Problem statement → Transcribe, word for word, only the lines from the one containing "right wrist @" through the end of the material below. Pictures stay out.

*** Block opens ***

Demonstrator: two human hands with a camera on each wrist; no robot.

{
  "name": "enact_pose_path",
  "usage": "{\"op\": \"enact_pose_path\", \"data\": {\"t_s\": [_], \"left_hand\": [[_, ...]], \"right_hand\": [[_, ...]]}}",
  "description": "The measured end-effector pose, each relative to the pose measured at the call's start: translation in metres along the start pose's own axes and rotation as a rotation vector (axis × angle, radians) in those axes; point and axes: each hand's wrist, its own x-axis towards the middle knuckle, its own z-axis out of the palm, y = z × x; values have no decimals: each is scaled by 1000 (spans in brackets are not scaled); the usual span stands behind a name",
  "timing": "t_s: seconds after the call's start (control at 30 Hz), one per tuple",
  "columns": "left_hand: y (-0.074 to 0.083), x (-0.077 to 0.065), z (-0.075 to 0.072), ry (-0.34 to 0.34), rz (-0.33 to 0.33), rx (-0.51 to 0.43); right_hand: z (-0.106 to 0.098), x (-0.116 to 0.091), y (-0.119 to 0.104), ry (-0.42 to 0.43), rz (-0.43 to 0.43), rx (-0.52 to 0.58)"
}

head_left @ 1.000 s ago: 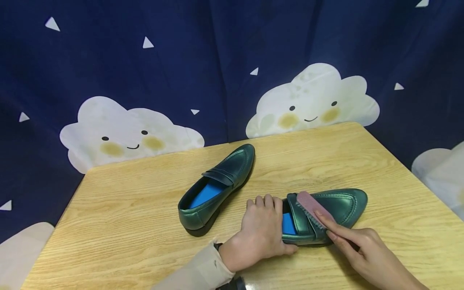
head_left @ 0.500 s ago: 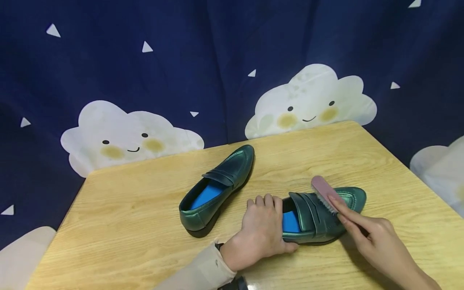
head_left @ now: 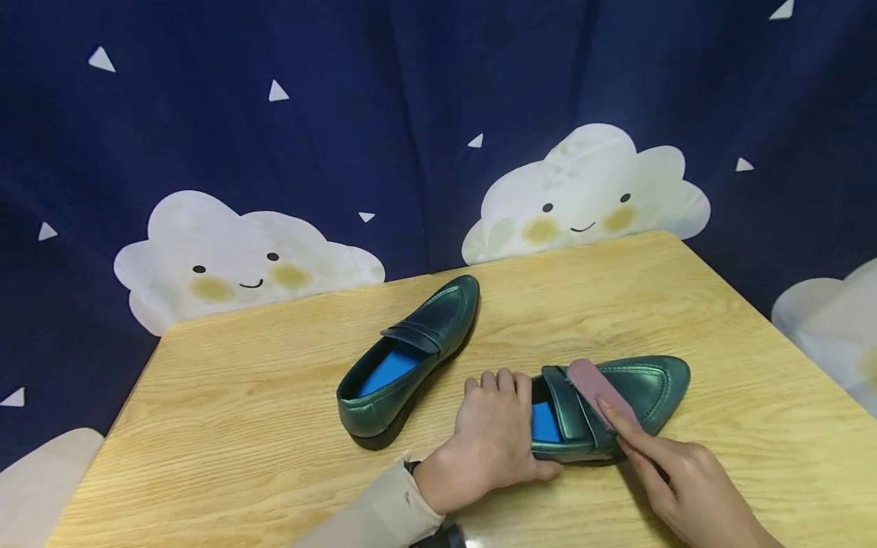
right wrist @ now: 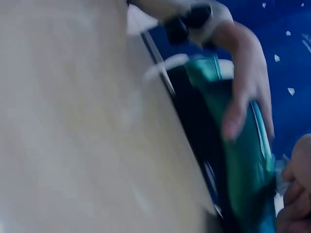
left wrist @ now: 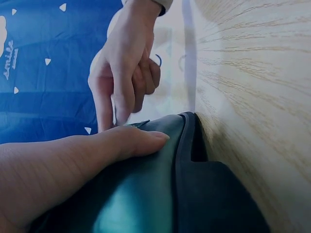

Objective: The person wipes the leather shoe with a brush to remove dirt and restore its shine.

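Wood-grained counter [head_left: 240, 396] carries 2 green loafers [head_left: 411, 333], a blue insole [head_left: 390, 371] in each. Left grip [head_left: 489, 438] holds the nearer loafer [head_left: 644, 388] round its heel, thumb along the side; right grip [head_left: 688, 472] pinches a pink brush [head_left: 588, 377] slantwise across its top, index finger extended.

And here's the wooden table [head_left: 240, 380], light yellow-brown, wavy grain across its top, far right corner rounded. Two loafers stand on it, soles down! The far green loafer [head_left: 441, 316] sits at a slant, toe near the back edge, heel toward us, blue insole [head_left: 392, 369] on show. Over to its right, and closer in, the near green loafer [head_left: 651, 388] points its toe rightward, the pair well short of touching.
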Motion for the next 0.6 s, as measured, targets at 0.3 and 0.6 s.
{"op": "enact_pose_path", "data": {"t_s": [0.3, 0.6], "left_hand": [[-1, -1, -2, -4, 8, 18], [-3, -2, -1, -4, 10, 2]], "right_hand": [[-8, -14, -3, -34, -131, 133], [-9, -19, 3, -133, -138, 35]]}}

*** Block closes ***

The completed task →
right wrist @ now: 
left wrist @ now: 

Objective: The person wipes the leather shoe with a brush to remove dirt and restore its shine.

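Wood-grained counter [head_left: 240, 396] carries 2 green loafers [head_left: 411, 333], a blue insole [head_left: 390, 371] in each. Left grip [head_left: 489, 438] holds the nearer loafer [head_left: 644, 388] round its heel, thumb along the side; right grip [head_left: 688, 472] pinches a pink brush [head_left: 588, 377] slantwise across its top, index finger extended.

And here's the wooden table [head_left: 240, 380], light yellow-brown, wavy grain across its top, far right corner rounded. Two loafers stand on it, soles down! The far green loafer [head_left: 441, 316] sits at a slant, toe near the back edge, heel toward us, blue insole [head_left: 392, 369] on show. Over to its right, and closer in, the near green loafer [head_left: 651, 388] points its toe rightward, the pair well short of touching.
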Motion for the next 0.6 s, as measured, targets at 0.3 and 0.6 s.
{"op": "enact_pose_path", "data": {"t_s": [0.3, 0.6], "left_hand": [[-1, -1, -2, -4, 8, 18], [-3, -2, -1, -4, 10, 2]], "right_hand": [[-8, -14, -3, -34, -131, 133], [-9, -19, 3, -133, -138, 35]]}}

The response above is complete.